Another story- while working for the social service department of Nassau County as a volunteer, she was assigned the case of a man, who had been a Cantor. Suffering physically, emotionally and financially, alone in the world, she was able to help him receive the kinds of public assistance he needed to maintain himself. That was her job, but she did not stop there. She would cook for him and regularly reach out to him. And when he died, she along with my father, took it upon themselves to arrange a proper Jewish burial attended by a total of three, my mother, father and the officiating Cantor.  It’s the little, quiet, anonymous acts of loving-kindness that we perform which likely resonate on high the loudest.

In her lifetime, Mom received many awards and accolades. But it was one plaque in particular, which she received that captured her essence, so much so that she expressed the desire to be buried with it. It simply read: “Others.”

One of Mom’s primary areas of involvement was synagogue caring committee, similar to what we call Lev B’lev, heart to heart. She had her committee functioning the way I would love to see ours operate: assisting families in times of mourning, responding to illness, aiding individuals who are home bound, ensuring that everyone has a home for holy day meals and any other way that can be supportive of others. If you see yourself as someone who can help make a difference in the lives of others in this way, let me know and I will pass on your name to Marilyn Bernstein, the new Chair of the committee.

I am fully cognizant that I am the beneficiary of an amazing legacy of goodness. Going through her apartment and possessions following her death, my brother, sister and I each chose different mementos. Two in particular are quite symbolic and speak to what it means to lead a meaningful life. The first was the 65th anniversary ketubah, signed by all of my parents’ children and grandchildren. My parents had an amazing love for one another and a happy marriage for 69 years. As I have shared previously, the secret to their success was devotion, respect, supportiveness, friendship, caring, sensitivity, patience, open communication, shared values and goals, and a deep abiding love. While it seemed to come naturally, we all know that meaningful relationships, whether with partners or spouses, children or friends, don’t just happen. They require personal dedication and a desire for them to succeed, along with the ability to be forgiving and understanding.

The other memento is not so sentimental, but equally powerful in its message. It is the red suitcase you see next to me on the pulpit. Shortly after my father died in 2008, an event that we feared would be devastating for Mom, she told me she wanted a new suitcase. My father had previously dissuaded her, saying the old one was good enough. Dad was now gone and she wanted a new one with wheels. So, together we went to a local luggage store and she selected, not just any suitcase, but a bright red set with her initials inscribed. This was her statement that one can indeed overcome great adversity and continue in life, even when her heart was broken. With that suitcase she travelled here many times, was present in Chicago and Boston for the naming ceremonies of her sixth and seventh great grandchildren, celebrated and danced at the B’nai mitzvah of two others and if that was not enough, took a ten day vacation in Cancun with my sister and nieces. When life throws us unbearable challenges, when we might allow ourselves to feel as though we can’t go on, each of us needs to summon the strength to purchase a red suitcase.

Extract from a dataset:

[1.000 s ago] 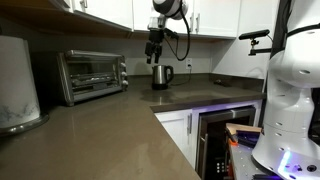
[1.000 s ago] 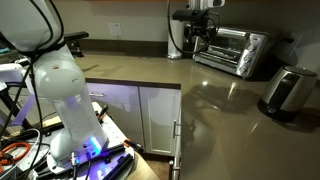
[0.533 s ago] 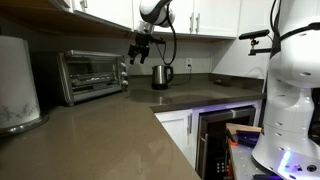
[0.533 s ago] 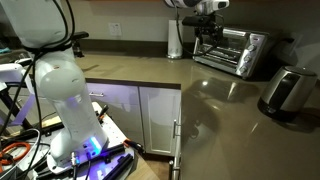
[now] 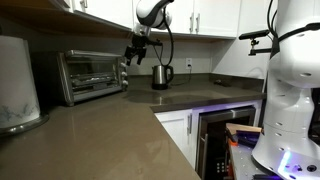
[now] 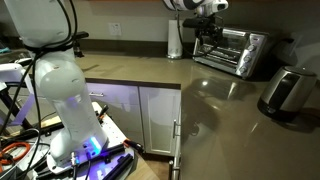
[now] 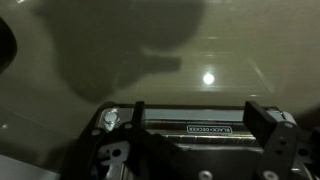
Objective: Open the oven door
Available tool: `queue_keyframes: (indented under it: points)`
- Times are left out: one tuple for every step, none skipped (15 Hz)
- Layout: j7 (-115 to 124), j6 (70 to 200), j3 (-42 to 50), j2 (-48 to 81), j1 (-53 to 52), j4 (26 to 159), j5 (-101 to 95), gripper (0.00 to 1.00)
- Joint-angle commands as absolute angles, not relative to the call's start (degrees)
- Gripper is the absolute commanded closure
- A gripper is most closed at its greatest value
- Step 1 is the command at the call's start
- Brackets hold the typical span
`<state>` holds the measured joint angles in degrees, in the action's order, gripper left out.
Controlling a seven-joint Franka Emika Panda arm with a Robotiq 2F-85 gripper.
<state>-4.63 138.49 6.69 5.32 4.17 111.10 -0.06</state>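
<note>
Though dim under white cabinets point(image 5: 215, 15), brown L-shaped tabletop point(image 5: 110, 132) glossy; oven point(image 5: 92, 75) at far left, tool point(image 5: 132, 52) open-jawed near its right; BLACK+DECKER label point(image 7: 205, 129) in wrist view.

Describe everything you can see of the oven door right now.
The oven door is a wide rectangular pane of dark-looking glass in a silver metal frame, with a bar handle along its top edge. It stands upright and shut on the front of the small silver oven, which sits on the brown counter. The open pincer hangs by the oven's upper corner on the knob side; nothing visibly touches the door.
</note>
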Motion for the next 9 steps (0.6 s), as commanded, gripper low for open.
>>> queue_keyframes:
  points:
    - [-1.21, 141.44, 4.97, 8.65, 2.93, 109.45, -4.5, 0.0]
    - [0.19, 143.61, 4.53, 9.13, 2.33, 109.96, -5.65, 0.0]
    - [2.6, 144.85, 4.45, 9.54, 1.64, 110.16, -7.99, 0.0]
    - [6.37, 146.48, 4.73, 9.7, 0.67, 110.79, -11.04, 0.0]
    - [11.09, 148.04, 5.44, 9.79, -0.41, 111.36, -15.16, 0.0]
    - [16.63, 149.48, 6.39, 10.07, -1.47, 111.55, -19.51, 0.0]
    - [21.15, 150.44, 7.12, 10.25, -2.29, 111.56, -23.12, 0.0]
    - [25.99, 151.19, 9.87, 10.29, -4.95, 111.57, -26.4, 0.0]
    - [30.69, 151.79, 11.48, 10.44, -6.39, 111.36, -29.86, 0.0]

Friends, I know how blessed I was to have had a mother, and in fact both parents, who demonstrated daily the essence of what it means to lead a meaningful life. I am also fully aware that there will now be a tremendous void in my life. I can only hope that by sharing these stories it will inspire each and every one of us to lead lives of meaning. I believe that all of us are linked to God, entitled to enjoy life, implanted with the potential to make the world a better, more caring and compassionate place in big and small ways, while staying connected with the ones we love. I know this because, I have been taught by the best.